Ein neues Phänomen erobert den Schweizer Markt: «Fast Deko». Ähnlich der Fast Fashion setzt dieser Trend auf ein riesiges, günstiges und ständig wechselndes Angebot an Wohnaccessoires. Geschäfte nutzen zur Inszenierung und Bewerbung ihrer neuen Kollektionen auch gezielt Influencerinnen, die ihre Deko «so oft wechseln wie die Jahreszeiten», oder die «Abwechslung» fordern.
Hohe Margen locken neue Player an
Der Schweizer Möbelmarkt ist mit über fünf Milliarden Franken Umsatz pro Jahr attraktiv. Das lockt auch grosse Namen der Fast Fashion wie Zara und H&M an, die ins Dekorationsgeschäft eingestiegen sind. Mateo Kries vom Vitra Design Museum in Weil am Rhein (D) erklärt: «Die Marge eines Dekorationsartikels ist prozentual viel grösser als bei einem Möbelstück. Man muss nur das Verlangen wecken, nicht die Notwendigkeit.» Das unterscheide einen Dekorationsartikel von einem Möbelstück.
Traditionelle Anbieter wie Ikea spüren den Druck. Während der Möbelverkauf stagniert, boomen Accessoires. Ikea setzt auf ihr bekanntes System: Deko-Artikel tauchen im ganzen Laden immer wieder auf. Valéry Bezençon, Professor für Marketing an der Universität Neuenburg, analysiert die Strategie: «Vorgegebene Wege führen Konsumenten an Objekten vorbei, die sie nicht kaufen wollen. Diese haben oft hohe Margen.» Und am Ende kaufen die Konsumierenden trotzdem.
Søstrene Grene: Inszenierung als Erfolgsrezept
Ein Musterbeispiel für den Deko-Trend ist das dänische Unternehmen Søstrene Grene. Miteigentümer Cresten Grene beschreibt das Verkaufskonzept: eine theatralische Inszenierung mit Scheinwerfern, anfassbaren Produkten und klassischer Musik. Letztere, so Marketingprofessor Bezençon, entspannt und erhöht die Kaufbereitschaft für höhere Preise. Søstrene Grene verzeichnete 2024 ein Umsatzplus von 22 Prozent.

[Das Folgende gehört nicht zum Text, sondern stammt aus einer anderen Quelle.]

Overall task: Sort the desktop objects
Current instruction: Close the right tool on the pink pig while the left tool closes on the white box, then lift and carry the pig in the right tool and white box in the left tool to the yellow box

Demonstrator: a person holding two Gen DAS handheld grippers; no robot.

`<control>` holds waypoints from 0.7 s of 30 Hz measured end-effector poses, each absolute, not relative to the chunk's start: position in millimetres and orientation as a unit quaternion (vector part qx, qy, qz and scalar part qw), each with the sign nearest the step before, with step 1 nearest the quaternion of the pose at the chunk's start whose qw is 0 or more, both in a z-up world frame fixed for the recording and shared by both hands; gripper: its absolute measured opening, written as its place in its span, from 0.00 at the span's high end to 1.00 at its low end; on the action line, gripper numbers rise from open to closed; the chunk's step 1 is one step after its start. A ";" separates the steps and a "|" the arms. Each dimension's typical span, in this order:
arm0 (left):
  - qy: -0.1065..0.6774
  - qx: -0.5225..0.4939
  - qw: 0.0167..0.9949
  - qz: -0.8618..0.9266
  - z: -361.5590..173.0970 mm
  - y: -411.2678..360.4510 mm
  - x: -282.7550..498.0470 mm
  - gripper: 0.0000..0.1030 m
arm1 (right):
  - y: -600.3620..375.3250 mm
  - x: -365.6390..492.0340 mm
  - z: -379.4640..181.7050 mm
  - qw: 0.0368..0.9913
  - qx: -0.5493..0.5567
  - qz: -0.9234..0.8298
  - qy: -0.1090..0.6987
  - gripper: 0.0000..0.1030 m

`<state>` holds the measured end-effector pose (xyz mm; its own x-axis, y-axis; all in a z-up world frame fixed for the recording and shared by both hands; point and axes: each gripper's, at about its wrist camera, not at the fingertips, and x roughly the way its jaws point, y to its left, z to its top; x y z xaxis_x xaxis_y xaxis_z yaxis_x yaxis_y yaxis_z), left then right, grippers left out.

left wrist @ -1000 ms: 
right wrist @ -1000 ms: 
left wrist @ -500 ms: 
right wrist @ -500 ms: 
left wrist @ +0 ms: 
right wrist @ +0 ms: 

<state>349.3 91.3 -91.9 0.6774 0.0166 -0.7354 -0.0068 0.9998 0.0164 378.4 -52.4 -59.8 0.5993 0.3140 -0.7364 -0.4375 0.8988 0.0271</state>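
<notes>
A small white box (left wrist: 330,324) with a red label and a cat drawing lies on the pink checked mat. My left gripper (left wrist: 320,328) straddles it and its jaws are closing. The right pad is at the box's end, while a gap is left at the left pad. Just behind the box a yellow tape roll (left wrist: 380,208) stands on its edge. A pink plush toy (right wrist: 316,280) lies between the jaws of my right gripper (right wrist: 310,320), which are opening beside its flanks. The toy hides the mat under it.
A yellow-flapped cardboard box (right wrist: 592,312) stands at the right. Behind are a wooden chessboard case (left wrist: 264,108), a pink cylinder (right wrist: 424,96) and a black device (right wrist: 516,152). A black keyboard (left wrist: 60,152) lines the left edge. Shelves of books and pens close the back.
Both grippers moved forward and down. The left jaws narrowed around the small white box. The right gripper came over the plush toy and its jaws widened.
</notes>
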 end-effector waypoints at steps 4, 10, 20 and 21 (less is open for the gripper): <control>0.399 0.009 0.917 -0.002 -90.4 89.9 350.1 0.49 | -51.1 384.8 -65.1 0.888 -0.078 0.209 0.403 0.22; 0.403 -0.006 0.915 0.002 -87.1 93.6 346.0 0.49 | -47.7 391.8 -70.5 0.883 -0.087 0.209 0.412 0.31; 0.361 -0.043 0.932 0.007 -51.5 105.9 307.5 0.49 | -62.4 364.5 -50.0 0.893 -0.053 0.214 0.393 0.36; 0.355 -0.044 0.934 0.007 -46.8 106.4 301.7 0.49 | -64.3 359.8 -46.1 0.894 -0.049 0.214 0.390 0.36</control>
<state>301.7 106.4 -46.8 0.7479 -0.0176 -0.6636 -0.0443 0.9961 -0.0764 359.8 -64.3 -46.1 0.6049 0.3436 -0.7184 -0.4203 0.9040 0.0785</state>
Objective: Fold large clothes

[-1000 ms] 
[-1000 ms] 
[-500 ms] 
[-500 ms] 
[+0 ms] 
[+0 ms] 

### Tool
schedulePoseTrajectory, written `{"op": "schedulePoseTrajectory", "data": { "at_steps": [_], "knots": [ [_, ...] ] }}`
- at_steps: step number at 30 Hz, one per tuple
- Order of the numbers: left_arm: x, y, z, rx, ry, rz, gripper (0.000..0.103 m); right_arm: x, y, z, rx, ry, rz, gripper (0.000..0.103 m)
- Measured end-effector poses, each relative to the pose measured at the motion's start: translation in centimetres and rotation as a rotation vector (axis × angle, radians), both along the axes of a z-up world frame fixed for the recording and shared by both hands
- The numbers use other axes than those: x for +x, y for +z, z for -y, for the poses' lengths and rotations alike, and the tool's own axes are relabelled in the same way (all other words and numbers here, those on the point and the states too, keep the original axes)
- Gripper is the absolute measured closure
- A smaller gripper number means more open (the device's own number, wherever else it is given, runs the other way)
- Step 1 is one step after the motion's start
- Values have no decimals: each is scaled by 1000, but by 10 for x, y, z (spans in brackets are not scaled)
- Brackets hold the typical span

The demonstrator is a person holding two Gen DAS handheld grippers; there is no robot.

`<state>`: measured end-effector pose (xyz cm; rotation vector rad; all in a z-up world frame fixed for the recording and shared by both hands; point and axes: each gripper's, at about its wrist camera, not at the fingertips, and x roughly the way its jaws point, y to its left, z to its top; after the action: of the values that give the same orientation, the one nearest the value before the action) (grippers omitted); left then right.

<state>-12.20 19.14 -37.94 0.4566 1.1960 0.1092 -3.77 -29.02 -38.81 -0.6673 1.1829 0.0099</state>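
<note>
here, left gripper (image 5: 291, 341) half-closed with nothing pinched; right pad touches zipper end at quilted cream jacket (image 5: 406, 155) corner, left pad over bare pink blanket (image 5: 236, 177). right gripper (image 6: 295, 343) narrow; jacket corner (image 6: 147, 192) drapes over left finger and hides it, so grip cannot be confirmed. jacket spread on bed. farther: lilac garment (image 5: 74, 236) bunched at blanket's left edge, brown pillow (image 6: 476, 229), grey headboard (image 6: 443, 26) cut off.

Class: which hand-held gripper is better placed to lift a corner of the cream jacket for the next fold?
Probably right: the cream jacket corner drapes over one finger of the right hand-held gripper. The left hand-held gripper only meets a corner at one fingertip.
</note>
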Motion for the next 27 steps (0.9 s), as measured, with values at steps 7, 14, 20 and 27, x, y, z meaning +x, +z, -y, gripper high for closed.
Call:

Doch der «Fast Deco»-Trend hat eine dunkle Kehrseite. Valérie de Roguin, Direktorin von Zero Waste Switzerland, kritisiert: «Möbel und Deko sollten ein Leben lang halten.» Das Marketing erwecke den Eindruck, die gesamte Deko müsse ständig geändert werden. Die Produkte werden hauptsächlich in Asien hergestellt. Mikkel Grene bestätigt: «Um attraktive Preise zu gewährleisten, kaufen wir grosse Mengen ein. Ein Grossteil der Produktion in Europa wurde eingestellt.»
Die Schattenseiten: Umwelt und Arbeitsbedingungen
Die Folgen für die Umwelt sind gravierend. Romain Deveze vom WWF Schweiz warnt vor der ungezügelten Ausbeutung von Holz. Die Industrie setze auf schnell wachsende Monokulturen, die eine geringe Biodiversität aufweisen würde und oft mit schlecht bezahlten Arbeitskräften verbunden seien.
Umwelt-Labels wie FSC sollen helfen, sind aber keine hundertprozentige Sicherheit. Die Schweiz schreibt seit 2012 die Angabe von Holzart und Herkunftsland bei bestimmten Massivholzartikeln vor. Eine Stichprobe von «A bon Entendeur» zeigt jedoch: Bei 20 getesteten Geschäften fanden sich in rund einem Viertel der Fälle Bilderrahmen, bei denen diese Angaben fehlten. Darunter Artikel von Micasa, Gifi, Cachet, Temu und Galaxus. Alle kontaktierten Unternehmen haben die Mängel anerkannt und sich zur Behebung verpflichtet.
Trotz aller Labels und Versprechen bleiben die schwerwiegenden Folgen für die Umwelt kaum zu vermeiden, wenn Deko-Artikel zur schnellen Wegwerf-Ware werden.